How to age fish in your pond
Unless you catch a lot of fish out of your pond, you really can't tell how they're doing. Having a biologist age your fish can reveal many factors about pond quality.
Radio interview source: Brian Graeb, Associate Professor of Fisheries, South Dakota State University
It's true - you may have fish in your pond over 25 years old!
Brian Graeb is an associate professor of fisheries at South Dakota State University. He says knowing how old the fish are gives you an idea of the health and quality of the pond's ecosystem. For example, if most of the fish come from just a few age groups, it tells you that reproduction is spotty.
"So that would indicate maybe you have some sort of spawning habitat or rearing habitat issues," he says. "A lot of times it might be a lack of vegetation, for example. A 15" large mouth bass, it's a big difference if that 15" bass is three-years old and growing really fast, or 12-years old and growing really slow. That tells you a lot about the prey supply in your pond."
Biologists use a variety of techniques to tell how old a fish is. They observe the scales, clip off a fin ray, or look at the otolith (OH'-toe-lith) which is the ear bone inside the fish's head. Graeb says the otolith provides the most precise information.
"The otolith is a fairly small bone, but it has very distinct growth bands," says Graeb. "We can prepare otoliths in a variety of different ways, put them underneath a dissecting scope, and it's just like counting rings on a tree.

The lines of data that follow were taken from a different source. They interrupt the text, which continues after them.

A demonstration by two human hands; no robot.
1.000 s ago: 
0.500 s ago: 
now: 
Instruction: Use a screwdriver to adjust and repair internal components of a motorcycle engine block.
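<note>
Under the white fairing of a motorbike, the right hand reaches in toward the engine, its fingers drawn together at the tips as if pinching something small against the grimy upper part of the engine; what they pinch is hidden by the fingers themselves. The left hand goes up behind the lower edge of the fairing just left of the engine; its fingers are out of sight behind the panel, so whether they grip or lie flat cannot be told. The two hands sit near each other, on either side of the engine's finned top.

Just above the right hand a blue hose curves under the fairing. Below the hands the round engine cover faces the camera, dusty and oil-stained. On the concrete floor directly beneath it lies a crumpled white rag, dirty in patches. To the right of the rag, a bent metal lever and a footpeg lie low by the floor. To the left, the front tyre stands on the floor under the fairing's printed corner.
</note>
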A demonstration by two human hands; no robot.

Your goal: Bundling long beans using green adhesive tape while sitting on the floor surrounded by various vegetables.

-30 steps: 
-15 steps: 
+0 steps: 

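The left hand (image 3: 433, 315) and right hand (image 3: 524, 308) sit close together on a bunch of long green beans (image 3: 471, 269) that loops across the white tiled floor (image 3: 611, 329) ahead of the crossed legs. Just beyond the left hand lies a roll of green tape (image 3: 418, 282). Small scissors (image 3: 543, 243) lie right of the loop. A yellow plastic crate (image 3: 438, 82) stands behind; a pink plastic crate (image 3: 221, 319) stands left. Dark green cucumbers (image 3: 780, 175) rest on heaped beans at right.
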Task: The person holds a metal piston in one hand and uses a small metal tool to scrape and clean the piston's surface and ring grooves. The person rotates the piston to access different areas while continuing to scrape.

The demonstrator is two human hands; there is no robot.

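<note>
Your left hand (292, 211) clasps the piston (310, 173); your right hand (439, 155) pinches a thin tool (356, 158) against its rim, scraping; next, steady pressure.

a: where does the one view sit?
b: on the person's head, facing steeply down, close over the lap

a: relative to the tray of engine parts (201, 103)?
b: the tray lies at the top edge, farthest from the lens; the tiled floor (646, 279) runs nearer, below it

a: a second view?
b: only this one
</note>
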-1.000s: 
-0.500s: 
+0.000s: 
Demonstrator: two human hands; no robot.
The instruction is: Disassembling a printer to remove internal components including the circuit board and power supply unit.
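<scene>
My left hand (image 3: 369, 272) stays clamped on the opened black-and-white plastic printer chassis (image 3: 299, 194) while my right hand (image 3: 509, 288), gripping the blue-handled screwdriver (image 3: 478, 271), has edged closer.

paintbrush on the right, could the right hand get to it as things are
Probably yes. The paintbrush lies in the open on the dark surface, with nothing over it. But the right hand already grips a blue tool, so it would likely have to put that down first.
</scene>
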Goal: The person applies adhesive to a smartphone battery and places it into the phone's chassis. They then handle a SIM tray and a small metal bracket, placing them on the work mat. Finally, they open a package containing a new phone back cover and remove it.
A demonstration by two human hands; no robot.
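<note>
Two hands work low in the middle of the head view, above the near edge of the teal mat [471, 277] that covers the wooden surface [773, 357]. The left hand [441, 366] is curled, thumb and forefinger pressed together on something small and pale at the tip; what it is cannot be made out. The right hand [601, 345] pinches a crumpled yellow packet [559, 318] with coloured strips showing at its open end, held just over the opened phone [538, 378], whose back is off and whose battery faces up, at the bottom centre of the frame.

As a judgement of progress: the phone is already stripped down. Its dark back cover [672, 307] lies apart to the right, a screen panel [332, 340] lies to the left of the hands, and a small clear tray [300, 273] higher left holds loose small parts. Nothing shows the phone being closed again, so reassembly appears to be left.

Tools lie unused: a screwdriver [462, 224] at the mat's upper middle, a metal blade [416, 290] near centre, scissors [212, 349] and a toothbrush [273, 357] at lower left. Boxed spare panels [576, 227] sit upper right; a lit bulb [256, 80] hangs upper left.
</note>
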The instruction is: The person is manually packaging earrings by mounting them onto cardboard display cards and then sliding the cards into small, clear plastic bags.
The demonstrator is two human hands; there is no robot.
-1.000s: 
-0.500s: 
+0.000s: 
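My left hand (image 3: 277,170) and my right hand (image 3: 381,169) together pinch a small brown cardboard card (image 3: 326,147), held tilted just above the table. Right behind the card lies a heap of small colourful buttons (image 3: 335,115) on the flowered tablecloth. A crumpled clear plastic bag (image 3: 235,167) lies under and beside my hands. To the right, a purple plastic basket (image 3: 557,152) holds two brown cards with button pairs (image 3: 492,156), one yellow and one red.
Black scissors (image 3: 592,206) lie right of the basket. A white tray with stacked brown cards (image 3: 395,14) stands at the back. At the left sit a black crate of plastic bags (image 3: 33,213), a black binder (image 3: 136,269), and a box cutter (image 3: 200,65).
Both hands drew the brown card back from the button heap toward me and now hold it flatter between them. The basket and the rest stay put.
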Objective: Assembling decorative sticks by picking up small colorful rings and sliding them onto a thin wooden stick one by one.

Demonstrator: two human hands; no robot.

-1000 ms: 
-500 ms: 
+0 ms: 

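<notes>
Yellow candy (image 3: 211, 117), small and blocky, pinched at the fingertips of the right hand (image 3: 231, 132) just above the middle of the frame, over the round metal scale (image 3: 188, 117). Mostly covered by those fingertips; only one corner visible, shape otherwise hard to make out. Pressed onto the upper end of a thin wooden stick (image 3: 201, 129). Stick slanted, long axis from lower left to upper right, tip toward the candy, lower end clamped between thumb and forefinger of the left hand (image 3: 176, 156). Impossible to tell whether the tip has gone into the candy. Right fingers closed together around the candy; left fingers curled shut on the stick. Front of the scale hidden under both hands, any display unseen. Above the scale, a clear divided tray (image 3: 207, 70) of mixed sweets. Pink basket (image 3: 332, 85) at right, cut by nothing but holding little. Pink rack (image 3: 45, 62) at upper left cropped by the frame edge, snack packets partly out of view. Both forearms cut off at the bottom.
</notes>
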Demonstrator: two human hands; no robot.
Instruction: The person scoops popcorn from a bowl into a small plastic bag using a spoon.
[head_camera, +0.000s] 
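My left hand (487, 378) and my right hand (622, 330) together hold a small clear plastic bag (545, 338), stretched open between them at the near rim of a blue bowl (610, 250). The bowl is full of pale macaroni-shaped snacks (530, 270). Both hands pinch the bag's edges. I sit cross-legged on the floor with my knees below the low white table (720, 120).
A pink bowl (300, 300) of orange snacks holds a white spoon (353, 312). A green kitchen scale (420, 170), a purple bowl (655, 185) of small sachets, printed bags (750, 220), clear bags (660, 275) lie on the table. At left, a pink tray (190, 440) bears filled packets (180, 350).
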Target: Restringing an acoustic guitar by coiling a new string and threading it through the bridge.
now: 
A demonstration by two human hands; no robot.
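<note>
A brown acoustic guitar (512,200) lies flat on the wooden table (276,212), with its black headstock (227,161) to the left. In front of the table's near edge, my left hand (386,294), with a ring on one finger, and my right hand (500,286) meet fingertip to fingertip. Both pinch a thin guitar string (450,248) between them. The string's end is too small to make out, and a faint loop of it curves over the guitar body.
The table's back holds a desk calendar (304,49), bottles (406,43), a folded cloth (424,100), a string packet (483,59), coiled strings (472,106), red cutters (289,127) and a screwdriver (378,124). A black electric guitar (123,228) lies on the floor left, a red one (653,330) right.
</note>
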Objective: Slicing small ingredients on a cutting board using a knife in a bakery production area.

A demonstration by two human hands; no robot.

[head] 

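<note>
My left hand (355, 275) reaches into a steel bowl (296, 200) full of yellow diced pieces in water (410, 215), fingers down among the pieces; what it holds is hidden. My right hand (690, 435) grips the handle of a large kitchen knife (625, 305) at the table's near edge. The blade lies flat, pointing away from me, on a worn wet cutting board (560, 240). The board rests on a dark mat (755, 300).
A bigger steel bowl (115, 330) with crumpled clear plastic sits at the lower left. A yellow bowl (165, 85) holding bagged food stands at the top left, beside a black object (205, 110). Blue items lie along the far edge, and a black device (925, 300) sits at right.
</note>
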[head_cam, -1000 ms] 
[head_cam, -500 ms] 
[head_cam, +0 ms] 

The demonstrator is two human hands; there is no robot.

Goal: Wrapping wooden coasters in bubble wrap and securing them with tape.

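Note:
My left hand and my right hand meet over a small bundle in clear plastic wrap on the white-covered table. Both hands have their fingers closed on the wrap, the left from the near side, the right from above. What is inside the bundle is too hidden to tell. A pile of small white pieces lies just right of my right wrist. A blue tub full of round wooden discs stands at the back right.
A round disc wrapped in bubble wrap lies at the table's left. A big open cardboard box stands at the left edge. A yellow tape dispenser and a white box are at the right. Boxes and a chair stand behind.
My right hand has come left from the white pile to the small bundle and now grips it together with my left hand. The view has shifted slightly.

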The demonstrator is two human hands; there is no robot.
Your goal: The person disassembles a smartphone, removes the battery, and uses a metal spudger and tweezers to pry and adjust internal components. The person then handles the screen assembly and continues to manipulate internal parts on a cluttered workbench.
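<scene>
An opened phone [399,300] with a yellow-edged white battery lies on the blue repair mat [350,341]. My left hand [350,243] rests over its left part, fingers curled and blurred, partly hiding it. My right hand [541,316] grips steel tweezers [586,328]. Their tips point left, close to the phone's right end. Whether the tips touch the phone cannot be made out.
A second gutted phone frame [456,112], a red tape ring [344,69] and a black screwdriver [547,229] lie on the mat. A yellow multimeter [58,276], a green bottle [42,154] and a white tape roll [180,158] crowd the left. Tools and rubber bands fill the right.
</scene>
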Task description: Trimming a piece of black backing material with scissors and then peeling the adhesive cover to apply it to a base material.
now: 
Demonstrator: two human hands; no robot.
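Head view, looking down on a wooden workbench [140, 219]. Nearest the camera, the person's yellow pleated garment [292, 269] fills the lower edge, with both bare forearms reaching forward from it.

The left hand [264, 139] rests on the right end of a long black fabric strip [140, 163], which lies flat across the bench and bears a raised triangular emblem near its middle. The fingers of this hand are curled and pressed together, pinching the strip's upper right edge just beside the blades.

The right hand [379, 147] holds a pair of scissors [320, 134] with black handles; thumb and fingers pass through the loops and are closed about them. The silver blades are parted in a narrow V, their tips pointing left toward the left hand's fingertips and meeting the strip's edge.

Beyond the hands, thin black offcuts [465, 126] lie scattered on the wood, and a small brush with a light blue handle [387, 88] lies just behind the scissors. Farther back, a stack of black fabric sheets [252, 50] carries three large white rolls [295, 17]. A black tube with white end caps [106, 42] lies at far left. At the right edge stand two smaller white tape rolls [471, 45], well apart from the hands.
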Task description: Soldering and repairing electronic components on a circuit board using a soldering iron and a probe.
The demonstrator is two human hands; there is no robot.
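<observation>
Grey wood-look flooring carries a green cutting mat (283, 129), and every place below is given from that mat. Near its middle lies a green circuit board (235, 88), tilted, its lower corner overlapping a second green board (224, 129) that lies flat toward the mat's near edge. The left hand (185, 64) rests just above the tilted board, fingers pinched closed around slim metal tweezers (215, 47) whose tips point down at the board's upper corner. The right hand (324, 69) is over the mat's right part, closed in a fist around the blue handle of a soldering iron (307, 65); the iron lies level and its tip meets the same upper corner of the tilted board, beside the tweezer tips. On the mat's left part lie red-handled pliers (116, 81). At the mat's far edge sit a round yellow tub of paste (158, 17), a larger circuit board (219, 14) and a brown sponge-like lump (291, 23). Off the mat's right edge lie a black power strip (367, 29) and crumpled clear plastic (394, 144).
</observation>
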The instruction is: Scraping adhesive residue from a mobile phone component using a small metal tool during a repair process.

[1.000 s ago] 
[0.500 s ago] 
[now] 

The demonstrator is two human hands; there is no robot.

We look at the dark and light bands, and that will tell us age structure."
How many fish it takes to make the assessment depends on the body of water. Hundreds of fish may be analyzed from a large lake. But Graeb says for most farm ponds, a sample of 25-to-30 fish in a range of sizes will do.
There is no set schedule for often the fish should be aged. Cal a biologist if you haven't done an assessment in awhile, or you just bought an acreage with a pond, or you're worried about the health of the fish.